*WHAT YOU HAVE TO DO*
Restate word for word, and only, the lines that extend from the line containing "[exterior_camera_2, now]" through the end of the records below.

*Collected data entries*

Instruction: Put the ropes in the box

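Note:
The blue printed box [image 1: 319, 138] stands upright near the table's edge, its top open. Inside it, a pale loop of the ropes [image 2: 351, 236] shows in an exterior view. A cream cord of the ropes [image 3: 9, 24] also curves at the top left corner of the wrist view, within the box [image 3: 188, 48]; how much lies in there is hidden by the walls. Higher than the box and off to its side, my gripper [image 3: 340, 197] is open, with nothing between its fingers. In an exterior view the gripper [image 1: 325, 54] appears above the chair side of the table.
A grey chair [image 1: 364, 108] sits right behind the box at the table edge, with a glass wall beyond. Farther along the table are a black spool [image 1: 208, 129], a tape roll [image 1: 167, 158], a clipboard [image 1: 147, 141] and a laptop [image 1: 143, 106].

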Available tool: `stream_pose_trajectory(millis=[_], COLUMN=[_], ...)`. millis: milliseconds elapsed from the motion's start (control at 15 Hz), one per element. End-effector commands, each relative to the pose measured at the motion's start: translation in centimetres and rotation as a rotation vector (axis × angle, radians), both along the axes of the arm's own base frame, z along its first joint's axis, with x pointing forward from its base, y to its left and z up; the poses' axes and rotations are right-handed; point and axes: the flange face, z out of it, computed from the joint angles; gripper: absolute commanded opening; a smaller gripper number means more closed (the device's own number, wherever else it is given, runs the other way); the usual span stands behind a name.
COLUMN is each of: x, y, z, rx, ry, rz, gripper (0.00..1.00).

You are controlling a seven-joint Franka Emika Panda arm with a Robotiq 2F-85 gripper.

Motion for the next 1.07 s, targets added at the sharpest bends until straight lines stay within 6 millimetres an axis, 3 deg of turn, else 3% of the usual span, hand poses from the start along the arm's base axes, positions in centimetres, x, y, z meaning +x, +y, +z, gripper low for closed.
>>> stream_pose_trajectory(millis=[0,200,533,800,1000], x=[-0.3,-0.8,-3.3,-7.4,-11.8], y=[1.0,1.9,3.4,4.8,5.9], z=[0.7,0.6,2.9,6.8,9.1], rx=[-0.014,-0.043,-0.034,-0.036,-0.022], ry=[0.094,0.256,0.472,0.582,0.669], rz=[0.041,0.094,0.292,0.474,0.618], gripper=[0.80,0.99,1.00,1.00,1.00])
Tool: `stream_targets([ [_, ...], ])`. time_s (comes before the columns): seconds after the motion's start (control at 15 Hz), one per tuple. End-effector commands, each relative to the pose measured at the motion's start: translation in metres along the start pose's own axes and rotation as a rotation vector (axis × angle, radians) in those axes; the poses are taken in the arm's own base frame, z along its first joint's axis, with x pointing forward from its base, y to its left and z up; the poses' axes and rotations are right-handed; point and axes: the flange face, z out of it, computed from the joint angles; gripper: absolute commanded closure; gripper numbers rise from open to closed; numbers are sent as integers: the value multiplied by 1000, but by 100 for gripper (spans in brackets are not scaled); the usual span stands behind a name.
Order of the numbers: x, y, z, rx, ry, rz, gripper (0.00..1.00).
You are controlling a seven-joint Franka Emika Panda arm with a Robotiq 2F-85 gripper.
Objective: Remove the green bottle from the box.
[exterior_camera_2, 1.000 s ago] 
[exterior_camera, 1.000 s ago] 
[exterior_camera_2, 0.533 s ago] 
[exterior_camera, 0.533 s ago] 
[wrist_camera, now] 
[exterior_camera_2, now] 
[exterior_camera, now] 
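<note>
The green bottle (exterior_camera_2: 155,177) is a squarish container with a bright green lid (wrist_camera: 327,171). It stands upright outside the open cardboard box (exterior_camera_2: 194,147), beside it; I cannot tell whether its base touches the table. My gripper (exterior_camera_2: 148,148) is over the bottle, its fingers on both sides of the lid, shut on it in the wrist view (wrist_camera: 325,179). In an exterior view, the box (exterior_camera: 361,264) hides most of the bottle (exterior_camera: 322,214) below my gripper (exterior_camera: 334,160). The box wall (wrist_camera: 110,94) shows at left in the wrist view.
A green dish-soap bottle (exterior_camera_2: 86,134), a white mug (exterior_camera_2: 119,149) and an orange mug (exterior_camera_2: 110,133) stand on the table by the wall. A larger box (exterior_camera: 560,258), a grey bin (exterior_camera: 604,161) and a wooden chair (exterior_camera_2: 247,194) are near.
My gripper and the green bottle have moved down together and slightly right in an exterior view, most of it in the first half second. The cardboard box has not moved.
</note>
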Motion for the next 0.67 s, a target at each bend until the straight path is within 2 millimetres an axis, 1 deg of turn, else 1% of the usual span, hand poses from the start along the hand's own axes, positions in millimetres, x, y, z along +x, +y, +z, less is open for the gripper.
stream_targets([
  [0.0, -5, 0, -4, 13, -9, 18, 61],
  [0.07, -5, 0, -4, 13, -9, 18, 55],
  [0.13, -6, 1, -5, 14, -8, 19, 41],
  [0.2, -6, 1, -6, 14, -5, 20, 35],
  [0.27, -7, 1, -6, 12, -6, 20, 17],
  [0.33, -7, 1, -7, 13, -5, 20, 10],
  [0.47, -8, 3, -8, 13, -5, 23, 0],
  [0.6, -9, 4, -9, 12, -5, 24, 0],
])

*ANSWER SPACE*
[exterior_camera_2, now] 
[exterior_camera, now] 
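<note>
The green bottle (exterior_camera_2: 155,177) is a squarish container with a bright green lid (wrist_camera: 327,171). It stands upright outside the open cardboard box (exterior_camera_2: 194,147), beside it; I cannot tell whether its base touches the table. My gripper (exterior_camera_2: 148,148) is over the bottle, its fingers on both sides of the lid, shut on it in the wrist view (wrist_camera: 325,179). In an exterior view, the box (exterior_camera: 361,264) hides most of the bottle (exterior_camera: 322,214) below my gripper (exterior_camera: 334,160). The box wall (wrist_camera: 110,94) shows at left in the wrist view.
A green dish-soap bottle (exterior_camera_2: 86,134), a white mug (exterior_camera_2: 119,149) and an orange mug (exterior_camera_2: 110,133) stand on the table by the wall. A larger box (exterior_camera: 560,258), a grey bin (exterior_camera: 604,161) and a wooden chair (exterior_camera_2: 247,194) are near.
My gripper and the green bottle have moved down together and slightly right in an exterior view, most of it in the first half second. The cardboard box has not moved.
</note>
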Motion for the next 0.67 s, a target at each bend until the straight path is within 2 millimetres an axis, 1 deg of turn, else 1% of the usual span, hand poses from the start along the hand's own axes, positions in millimetres, x, y, z along +x, +y, +z, less is open for the gripper.
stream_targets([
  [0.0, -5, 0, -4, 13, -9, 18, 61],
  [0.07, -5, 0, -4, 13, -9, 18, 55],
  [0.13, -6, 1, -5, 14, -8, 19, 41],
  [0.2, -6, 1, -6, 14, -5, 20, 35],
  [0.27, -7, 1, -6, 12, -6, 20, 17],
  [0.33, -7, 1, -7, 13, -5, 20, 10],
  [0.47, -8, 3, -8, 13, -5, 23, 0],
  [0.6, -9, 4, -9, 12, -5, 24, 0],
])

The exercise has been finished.